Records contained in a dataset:
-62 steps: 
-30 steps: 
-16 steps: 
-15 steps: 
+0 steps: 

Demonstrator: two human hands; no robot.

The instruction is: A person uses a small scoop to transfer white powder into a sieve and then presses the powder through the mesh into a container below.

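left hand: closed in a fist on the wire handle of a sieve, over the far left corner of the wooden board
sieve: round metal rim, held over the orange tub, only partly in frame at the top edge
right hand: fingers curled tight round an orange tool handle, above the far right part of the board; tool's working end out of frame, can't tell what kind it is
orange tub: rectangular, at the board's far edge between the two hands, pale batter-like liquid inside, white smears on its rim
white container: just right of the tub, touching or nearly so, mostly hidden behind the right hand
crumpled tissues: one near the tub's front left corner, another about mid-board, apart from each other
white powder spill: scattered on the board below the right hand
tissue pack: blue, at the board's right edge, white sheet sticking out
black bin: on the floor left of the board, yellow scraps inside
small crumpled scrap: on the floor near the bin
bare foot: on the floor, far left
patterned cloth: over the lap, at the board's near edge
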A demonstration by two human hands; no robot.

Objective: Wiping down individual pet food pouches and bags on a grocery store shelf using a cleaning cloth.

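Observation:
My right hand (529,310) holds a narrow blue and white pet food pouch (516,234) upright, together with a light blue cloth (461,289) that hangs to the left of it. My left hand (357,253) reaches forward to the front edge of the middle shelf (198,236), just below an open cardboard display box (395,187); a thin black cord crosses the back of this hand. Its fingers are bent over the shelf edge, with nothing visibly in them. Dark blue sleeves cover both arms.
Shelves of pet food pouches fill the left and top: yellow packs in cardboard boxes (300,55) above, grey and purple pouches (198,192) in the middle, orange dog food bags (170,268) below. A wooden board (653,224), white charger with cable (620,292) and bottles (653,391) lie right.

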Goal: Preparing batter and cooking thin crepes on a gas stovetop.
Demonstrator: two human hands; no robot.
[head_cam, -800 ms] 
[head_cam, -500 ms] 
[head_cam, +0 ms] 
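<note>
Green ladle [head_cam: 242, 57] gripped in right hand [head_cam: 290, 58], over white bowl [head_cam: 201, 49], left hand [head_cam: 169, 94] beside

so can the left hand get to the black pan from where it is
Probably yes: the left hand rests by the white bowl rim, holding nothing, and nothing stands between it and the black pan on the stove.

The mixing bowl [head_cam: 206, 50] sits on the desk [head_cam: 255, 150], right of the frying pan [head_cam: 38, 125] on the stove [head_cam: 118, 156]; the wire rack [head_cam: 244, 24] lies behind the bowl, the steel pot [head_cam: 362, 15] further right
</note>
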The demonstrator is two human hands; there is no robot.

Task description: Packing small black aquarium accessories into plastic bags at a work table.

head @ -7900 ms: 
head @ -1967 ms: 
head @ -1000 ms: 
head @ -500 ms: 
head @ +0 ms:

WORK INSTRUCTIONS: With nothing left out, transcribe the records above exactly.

SOLUTION FOR THIS TASK:
-62 steps: 
-30 steps: 
-16 steps: 
-15 steps: 
+0 steps: 

Demonstrator: two human hands; no robot.

The instruction is: A person uses a small scoop to transfer white powder into a sieve and then presses the powder through the mesh into a container below.

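left hand: closed in a fist on the wire handle of a sieve, over the far left corner of the wooden board
sieve: round metal rim, held over the orange tub, only partly in frame at the top edge
right hand: fingers curled tight round an orange tool handle, above the far right part of the board; tool's working end out of frame, can't tell what kind it is
orange tub: rectangular, at the board's far edge between the two hands, pale batter-like liquid inside, white smears on its rim
white container: just right of the tub, touching or nearly so, mostly hidden behind the right hand
crumpled tissues: one near the tub's front left corner, another about mid-board, apart from each other
white powder spill: scattered on the board below the right hand
tissue pack: blue, at the board's right edge, white sheet sticking out
black bin: on the floor left of the board, yellow scraps inside
small crumpled scrap: on the floor near the bin
bare foot: on the floor, far left
patterned cloth: over the lap, at the board's near edge
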A demonstration by two human hands; no robot.

Objective: Wiping down individual pet food pouches and bags on a grocery store shelf using a cleaning cloth.

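Observation:
My right hand (529,310) holds a narrow blue and white pet food pouch (516,234) upright, together with a light blue cloth (461,289) that hangs to the left of it. My left hand (357,253) reaches forward to the front edge of the middle shelf (198,236), just below an open cardboard display box (395,187); a thin black cord crosses the back of this hand. Its fingers are bent over the shelf edge, with nothing visibly in them. Dark blue sleeves cover both arms.
Shelves of pet food pouches fill the left and top: yellow packs in cardboard boxes (300,55) above, grey and purple pouches (198,192) in the middle, orange dog food bags (170,268) below. A wooden board (653,224), white charger with cable (620,292) and bottles (653,391) lie right.
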
Goal: Preparing batter and cooking thin crepes on a gas stovetop.
Demonstrator: two human hands; no robot.
[head_cam, -800 ms] 
[head_cam, -500 ms] 
[head_cam, +0 ms] 
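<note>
Green ladle [head_cam: 242, 57] gripped in right hand [head_cam: 290, 58], over white bowl [head_cam: 201, 49], left hand [head_cam: 169, 94] beside

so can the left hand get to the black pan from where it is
Probably yes: the left hand rests by the white bowl rim, holding nothing, and nothing stands between it and the black pan on the stove.

The mixing bowl [head_cam: 206, 50] sits on the desk [head_cam: 255, 150], right of the frying pan [head_cam: 38, 125] on the stove [head_cam: 118, 156]; the wire rack [head_cam: 244, 24] lies behind the bowl, the steel pot [head_cam: 362, 15] further right
</note>
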The demonstrator is two human hands; there is no robot.

Task description: Packing small black aquarium accessories into plastic bags at a work table.

head @ -7900 ms: 
head @ -1967 ms: 
head @ -1000 ms: 
head @ -500 ms: 
head @ +0 ms:

Work on this exercise is now finished.